[Brief] The material below holds pictures; leave them out, and copy exactly, and only, the lines from the one with "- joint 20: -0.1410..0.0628" through the last.

[Dataset excerpt]
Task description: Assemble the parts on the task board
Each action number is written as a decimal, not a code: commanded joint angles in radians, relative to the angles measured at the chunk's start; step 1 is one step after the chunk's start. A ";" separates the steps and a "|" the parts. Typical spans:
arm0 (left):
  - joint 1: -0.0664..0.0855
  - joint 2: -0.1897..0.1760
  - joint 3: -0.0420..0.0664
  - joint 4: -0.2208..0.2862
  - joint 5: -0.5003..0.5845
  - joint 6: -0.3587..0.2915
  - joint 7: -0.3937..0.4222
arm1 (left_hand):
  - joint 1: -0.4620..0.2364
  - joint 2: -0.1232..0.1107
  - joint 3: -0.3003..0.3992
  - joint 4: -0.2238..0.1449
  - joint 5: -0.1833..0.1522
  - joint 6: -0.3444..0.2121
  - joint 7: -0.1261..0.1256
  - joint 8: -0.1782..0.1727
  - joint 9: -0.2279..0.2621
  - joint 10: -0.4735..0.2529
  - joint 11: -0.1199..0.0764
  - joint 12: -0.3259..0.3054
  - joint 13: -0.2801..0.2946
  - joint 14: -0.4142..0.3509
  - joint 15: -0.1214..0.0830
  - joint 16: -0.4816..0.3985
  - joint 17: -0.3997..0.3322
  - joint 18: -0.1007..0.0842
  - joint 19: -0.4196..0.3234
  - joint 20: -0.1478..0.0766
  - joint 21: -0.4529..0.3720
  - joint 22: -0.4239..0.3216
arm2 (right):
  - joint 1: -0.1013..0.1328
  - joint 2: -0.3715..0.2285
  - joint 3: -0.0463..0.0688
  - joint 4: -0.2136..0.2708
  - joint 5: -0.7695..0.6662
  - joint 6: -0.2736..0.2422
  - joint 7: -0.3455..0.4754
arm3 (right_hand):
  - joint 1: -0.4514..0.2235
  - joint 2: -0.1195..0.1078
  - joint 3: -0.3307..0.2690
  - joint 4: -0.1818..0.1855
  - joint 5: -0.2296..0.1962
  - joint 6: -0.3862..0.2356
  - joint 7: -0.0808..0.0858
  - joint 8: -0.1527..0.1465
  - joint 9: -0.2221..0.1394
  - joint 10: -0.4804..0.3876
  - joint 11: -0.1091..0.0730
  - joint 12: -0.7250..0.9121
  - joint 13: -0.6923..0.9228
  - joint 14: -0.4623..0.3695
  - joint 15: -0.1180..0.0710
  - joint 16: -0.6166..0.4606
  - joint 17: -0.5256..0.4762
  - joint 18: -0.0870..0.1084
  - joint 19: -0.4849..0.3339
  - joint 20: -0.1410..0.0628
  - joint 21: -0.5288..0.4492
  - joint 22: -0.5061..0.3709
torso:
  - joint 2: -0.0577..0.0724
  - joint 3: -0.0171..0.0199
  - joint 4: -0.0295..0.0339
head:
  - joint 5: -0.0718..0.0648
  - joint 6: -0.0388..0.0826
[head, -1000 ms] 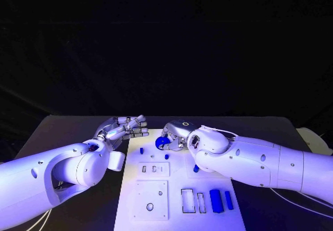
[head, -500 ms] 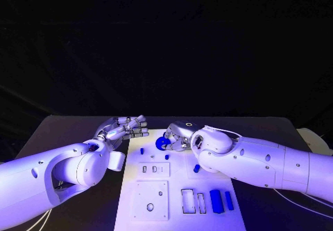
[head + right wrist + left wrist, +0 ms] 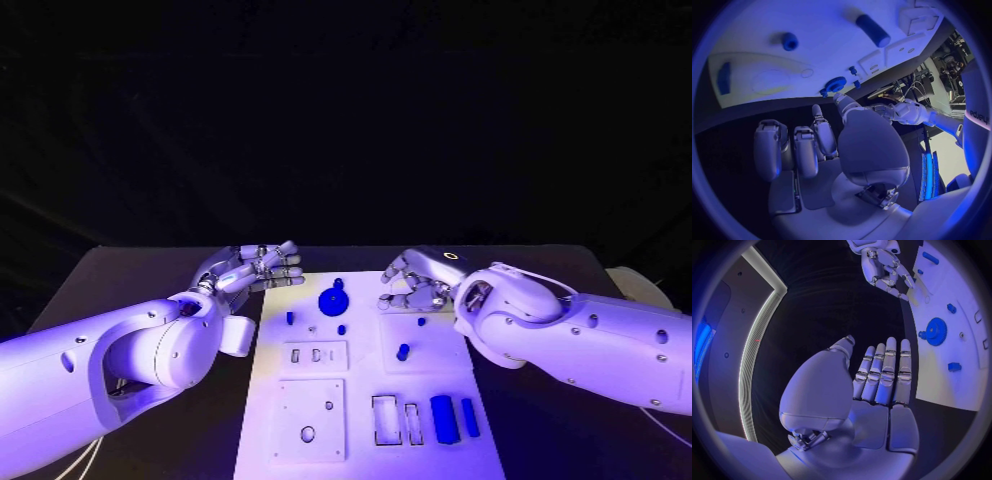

[Answer space]
  - joint 20: -0.1410..0.0628
  - joint 21: -0.5288..0.4492
  - joint 22: -0.5061..0.3709
torso:
  - joint 2: -0.0577..0.0724
  - joint 3: -0.0171..0.0199
  - joint 4: -0.0295..0.0339
head:
  - joint 5: -0.0718..0.0648
  - joint 6: -0.0388..0.0826
[head, -1000 ms] 
[head, -500 ms] 
[head + right wrist + left wrist, +0 ms] 

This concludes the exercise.